“Les amateurs sont restés sur leur faim…”. Cette expression revient telle une antienne à la fin de chaque grande soirée de lutte. Les week-ends de sinistrose s’enchaînent dans l’arène nationale. Il y a, en effet, longtemps- le remake de Modou Lo-Eumeu Sène- que les passionnés lutte n’ont plus connu un combat d’anthologie. Cette saison, les trois chocs qui viennent de se tenir nous ont tous laissé un goût d’inachevé pour des raisons diverses : violences, pauvreté du spectacle, manque d’initiative des lutteurs.
Le combat Bombardier-Balla Gaye II de dimanche dernier n’a pas dérogé à la règle : parti sur le des chapeaux de roue, l’affrontement a vite glissé vers un long voyage au bout de l’ennui. Une énième affiche qui s’est décidée par le nombre d’avertissements récoltés par un des combattants ! Sans jouer les nostalgiques, on est bien loin du panache affiché par un Moustapha Gueye, qui, fidèle à son slogan “j’attaque, je cogne et je gagne”, donnait au public ce qu’il voulait : du courage, du sang et du spectacle.
Désormais, non seulement le spectacle dans l’arène est inexistant mais il est devenu invisible pour le grand public, et c’est ça le plus triste dans l’affaire.
La lutte est le sport national le plus populaire. Depuis quelques années, toutefois, la ferveur autour de ces rendez-vous, qui allient tradition, folklore et business, s’est fortement érodée. S’il en est ainsi, les promoteurs en sont les principaux fautifs. Ce qui faisait le charme de ces combats, au-delà du show dans l’arène, c‘est la communion, le rassemblement qu’elle entraînait autour de la télévision. C’est sur le petit écran, durant ces longs après-midi de partage, de discussions, de dispute, de fâcherie, de joie et de peine, que la lutte sénégalaise a réellement forgé sa notoriété et son succès.

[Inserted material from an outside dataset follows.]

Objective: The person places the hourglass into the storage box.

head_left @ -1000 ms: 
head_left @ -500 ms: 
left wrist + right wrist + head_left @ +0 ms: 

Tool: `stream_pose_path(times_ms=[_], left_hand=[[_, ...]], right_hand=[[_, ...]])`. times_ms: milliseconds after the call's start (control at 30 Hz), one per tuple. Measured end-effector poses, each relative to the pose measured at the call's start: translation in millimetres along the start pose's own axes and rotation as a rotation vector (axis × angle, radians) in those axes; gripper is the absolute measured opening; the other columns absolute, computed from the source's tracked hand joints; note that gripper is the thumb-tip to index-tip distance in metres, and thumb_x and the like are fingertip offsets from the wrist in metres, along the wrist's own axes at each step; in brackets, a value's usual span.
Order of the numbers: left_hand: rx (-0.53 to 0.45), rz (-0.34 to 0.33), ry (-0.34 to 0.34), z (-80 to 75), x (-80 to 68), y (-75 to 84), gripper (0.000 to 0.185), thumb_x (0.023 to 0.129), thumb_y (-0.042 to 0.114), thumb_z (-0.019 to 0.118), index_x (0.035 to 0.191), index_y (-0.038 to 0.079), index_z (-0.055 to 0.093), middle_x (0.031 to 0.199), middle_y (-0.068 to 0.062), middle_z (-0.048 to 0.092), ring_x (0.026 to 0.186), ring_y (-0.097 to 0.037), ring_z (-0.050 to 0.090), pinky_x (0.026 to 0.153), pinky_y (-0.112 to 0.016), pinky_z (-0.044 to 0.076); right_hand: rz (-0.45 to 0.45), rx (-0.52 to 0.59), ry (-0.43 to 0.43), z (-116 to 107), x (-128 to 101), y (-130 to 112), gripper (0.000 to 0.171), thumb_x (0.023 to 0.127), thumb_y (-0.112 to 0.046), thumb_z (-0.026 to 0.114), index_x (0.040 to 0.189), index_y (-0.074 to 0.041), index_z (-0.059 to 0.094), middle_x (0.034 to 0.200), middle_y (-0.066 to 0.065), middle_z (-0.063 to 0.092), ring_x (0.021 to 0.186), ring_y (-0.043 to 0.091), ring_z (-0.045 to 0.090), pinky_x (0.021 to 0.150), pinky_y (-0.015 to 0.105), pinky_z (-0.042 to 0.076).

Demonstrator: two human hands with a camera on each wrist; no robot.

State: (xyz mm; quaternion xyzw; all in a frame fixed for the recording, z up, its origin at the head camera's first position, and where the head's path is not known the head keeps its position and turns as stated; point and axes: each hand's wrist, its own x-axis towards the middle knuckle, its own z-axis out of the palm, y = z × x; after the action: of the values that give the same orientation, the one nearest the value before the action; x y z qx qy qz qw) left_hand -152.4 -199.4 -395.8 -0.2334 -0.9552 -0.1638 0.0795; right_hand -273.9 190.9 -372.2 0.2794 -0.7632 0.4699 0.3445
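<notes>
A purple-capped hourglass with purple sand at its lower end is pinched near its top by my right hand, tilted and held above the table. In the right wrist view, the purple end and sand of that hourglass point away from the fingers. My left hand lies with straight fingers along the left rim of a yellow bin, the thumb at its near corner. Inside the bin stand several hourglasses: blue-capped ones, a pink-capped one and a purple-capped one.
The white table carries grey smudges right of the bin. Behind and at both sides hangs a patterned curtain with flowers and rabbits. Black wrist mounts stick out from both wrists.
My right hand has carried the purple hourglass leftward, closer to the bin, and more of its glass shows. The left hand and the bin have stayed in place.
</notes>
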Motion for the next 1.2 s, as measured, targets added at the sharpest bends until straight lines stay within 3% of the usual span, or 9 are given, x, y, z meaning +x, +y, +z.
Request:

Mais, hélas, comme beaucoup d’autres disciplines, la lutte est aujourd’hui victime d’une transition mal maîtrisée vers le sport-business.
Voulant sans doute s’inspirer du modèle de la boxe américaine, les promoteurs ont instauré, depuis quelques années, un système pay-per-view pour la diffusion des combats. Comme lors de chaque innovation, le public a pour le moment du mal à se familiariser avec cette nouvelle forme de consommation du divertissement. Ce qui fait que la lutte est coupée de ses racines populaires. Les combats se déroulent désormais dans un relatif anonymat. Certes, il y a des passionnés qui paient pour regarder, mais la grande majorité utilise le système D pour avoir les images. Et il n’est même pas sûr au final que les promoteurs y trouvent leur compte, tout comme les lutteurs, notamment les plus jeunes, qui souffrent d’un déficit criard de notoriété.
Au-delà de l’aspect sportif, le problème majeur de lutte se trouve, précisément, dans cette crise d’identité et de croissance.
La lutte comme le football, et bien d’autres sports populaires, a besoin du public pour exister. Et le vrai public, en dehors des stades, est devant les écrans de télévision.